Suriname economy staged for upturn
Dutch-speaking Suriname is home to around 637,000 habitants (in 2023), according to International Monetary Fund (IMF) data.
Suriname is bordered by Guyana to its west and French Guiana to its east. Brazil, which boasts the largest land holding in South America, and which is also home to the largest population (around 212 million according to the IMF) in South America, neighbors Suriname to the south.
Suriname is a key exporter of aluminum goods, gold and hydrocarbons. In recent years the country’s economy has shown modest single-digit growth. Real gross domestic product (GDP) growth was around 2.1% in 2023 and 3% in 2024 and is expected to average around 3% again in 2025, according to the IMF.

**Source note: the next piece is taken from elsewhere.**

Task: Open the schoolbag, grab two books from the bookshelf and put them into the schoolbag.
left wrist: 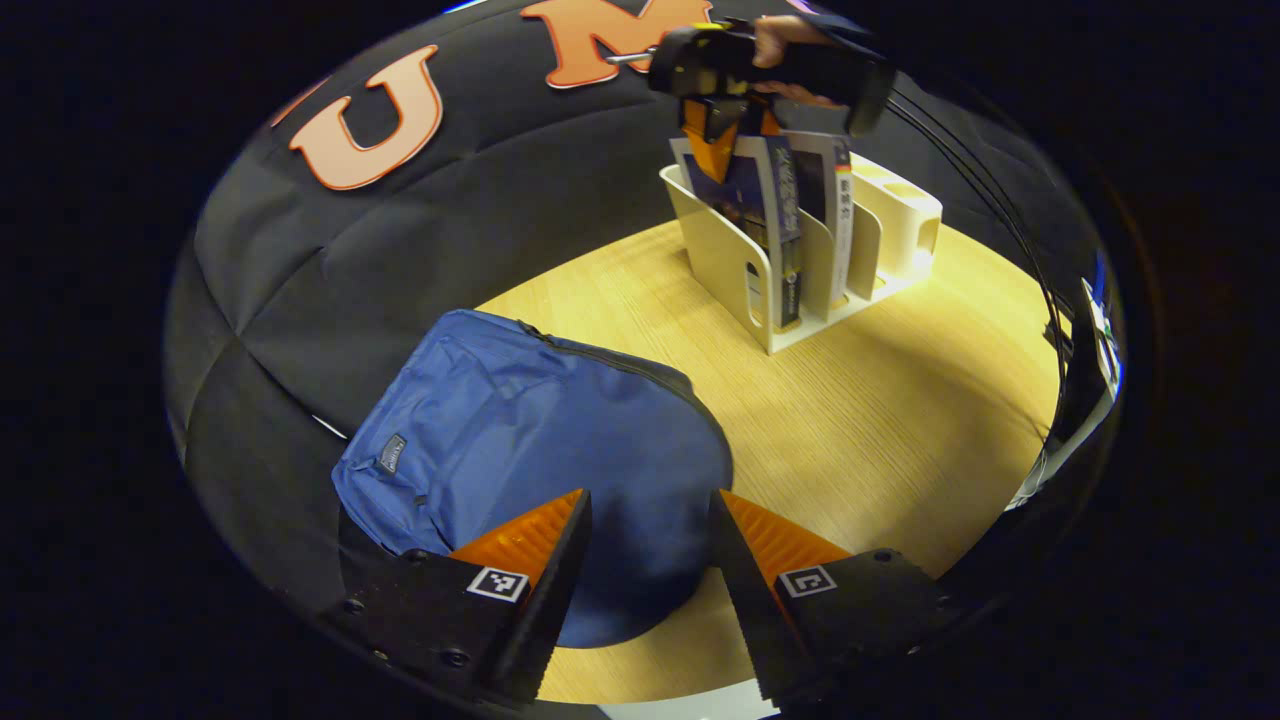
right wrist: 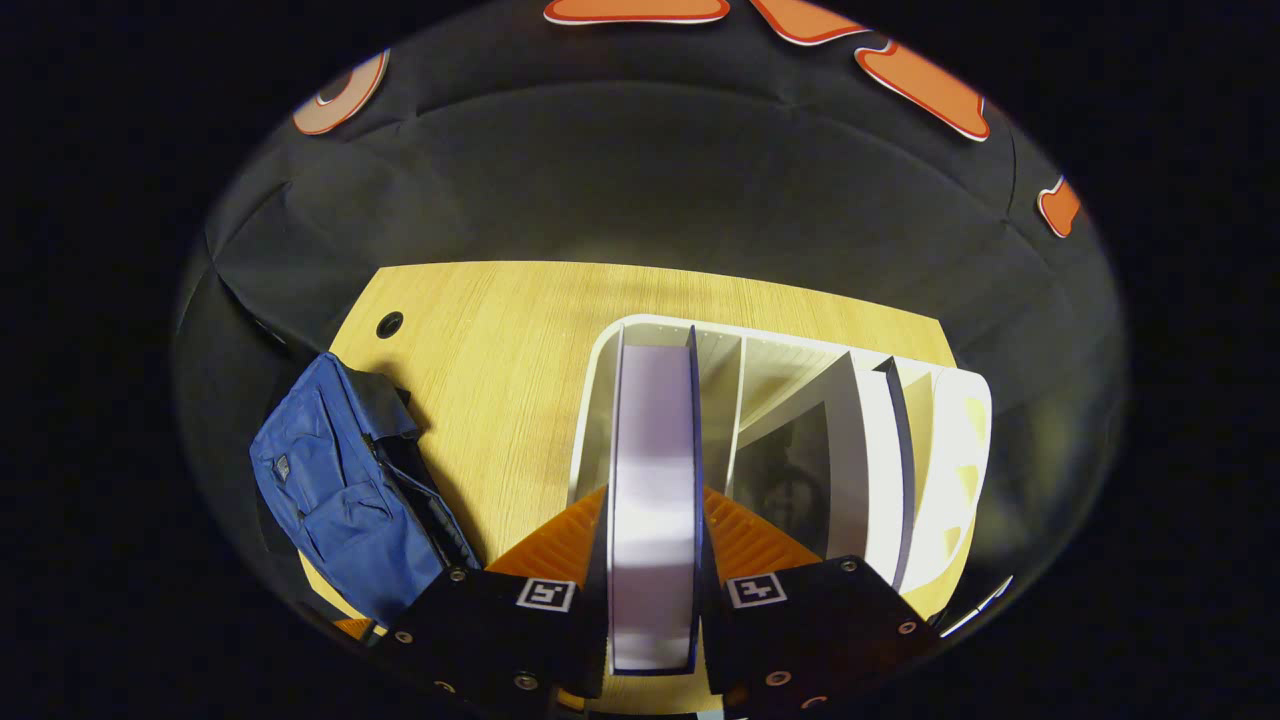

This, as inflation, which was around 51.6% in 2023, fell to around 19.1% in 2024 and is expected to drop to around 13% in 2025, according to IMF preliminary estimates.
Suriname’s economy is expected to get a welcome initial uptick in 2028 when GranMorgu comes online and potentially higher upwards movements as the project ramps up production.
With regards the recent FID announcement for GranMorgu, IMF directors underscored in an official statement on 18 Dec. 2024, in an eighth review under the Extended Fund Facility (EFF) arrangement for Suriname, the critical importance of proper institutional frameworks to prudently manage the oil wealth.
Always fearful of the so-called Dutch Disease or the Resource Curse—that over reliance of a country on 1 main export industry at the expense others, which often results in an over reliance on imports of other products not produced domestically in sufficient supply—IMF officials expressed some suggestions to the Suriname government of president Chandrikapersad Santokhi.
One need not look further than Venezuela for a classic text example of the Resource Curse. Some cynics even say that small LNG exporting country off Venezuela’s coast suffers to some degree from the same curse.
The directors have urged Suriname authorities to promptly revamp the sovereign wealth fund and put in place strong and transparent fiscal rules, as well as to adhere to extractive industries transparent initiative (EITI) standards.
IMF directors also underscored the importance of institutional changes to increase the efficiency, transparency, and accountability of the energy sector.